I tried writing a plugin for Thunderbird, and to be honest I didn't enjoy the experience. The API and developer tooling is quite nice, but Thunderbird is really slow and flaky at raising the 'new email' event handler. And the UI would freeze occasionally. I spent an entire afternoon fighting the system, and didn't even get to link the local LLM to it.

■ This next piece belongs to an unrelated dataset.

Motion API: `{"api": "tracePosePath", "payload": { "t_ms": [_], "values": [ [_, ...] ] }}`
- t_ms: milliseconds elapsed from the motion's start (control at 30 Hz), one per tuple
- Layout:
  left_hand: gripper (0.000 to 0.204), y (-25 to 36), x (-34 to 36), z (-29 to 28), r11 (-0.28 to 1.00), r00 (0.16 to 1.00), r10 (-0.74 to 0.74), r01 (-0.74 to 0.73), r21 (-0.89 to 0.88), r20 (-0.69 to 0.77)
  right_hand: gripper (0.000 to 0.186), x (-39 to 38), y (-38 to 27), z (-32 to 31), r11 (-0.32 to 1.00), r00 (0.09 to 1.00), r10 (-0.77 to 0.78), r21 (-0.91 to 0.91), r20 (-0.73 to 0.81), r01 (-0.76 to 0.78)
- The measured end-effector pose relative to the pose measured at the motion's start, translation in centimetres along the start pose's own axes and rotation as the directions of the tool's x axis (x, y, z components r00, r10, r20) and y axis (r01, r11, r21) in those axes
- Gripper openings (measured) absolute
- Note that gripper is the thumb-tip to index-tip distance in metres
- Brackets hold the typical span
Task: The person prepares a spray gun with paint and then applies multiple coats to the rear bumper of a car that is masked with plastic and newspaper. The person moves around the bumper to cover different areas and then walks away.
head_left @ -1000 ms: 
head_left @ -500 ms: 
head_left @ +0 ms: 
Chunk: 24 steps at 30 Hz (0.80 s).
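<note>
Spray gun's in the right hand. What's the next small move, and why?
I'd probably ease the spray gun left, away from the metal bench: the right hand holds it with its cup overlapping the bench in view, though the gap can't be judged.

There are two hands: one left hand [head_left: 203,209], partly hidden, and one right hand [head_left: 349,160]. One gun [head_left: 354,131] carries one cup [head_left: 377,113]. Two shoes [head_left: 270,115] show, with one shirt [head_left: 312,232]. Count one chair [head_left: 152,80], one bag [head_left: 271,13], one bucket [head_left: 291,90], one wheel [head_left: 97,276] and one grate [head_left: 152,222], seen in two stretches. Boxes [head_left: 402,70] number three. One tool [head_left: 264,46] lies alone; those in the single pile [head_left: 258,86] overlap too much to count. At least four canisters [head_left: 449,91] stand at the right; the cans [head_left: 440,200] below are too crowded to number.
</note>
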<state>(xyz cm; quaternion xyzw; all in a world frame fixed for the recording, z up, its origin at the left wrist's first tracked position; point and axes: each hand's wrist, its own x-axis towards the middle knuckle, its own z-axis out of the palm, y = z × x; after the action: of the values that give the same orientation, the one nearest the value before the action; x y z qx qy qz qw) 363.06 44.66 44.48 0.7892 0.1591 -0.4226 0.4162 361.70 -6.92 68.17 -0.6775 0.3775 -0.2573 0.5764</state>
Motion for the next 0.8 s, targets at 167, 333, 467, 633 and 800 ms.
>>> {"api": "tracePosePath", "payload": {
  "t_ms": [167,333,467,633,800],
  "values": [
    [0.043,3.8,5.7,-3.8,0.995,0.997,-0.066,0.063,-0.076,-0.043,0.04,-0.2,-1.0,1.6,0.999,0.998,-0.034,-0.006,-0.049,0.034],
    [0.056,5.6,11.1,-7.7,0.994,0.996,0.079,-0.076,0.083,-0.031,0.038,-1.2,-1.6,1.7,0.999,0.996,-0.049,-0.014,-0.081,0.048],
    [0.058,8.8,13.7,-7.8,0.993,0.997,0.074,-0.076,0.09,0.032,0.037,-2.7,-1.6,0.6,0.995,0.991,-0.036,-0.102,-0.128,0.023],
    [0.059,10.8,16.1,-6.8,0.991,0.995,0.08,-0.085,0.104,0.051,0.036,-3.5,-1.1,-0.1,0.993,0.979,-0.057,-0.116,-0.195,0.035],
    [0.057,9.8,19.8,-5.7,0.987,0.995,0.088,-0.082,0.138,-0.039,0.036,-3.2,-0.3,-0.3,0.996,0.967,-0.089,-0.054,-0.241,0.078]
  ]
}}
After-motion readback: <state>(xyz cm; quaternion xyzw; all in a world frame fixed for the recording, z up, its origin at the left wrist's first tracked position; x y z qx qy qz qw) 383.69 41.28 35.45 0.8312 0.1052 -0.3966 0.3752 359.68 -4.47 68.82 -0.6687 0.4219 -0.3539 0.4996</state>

Plus I'd like a simpler UI, which presents a card layout of all the emails that need my attention, and a simple textbox under it showing the proposed reply. If I agree, I can type any additional content and/or press Send. Or I can click a button to pick the correct classification, and do the same. Reducing my effort is important to me.
So I also wrote a simple script that talks to GMail directly (using Google's python library), and got it to fetch my emails. This could be expanded to build such a UI for myself, since I don't need a general-purpose email client (GMail's web interface is enough for me).
In general, I'm surprised that we don't have programmable email clients, or email clients that classify emails for you etc. Like I'd expect GMail to atleast offer this as a feature, with all the talent and compute Google has. Maybe they're working on this?
For now, I'm probably going to park this for a while.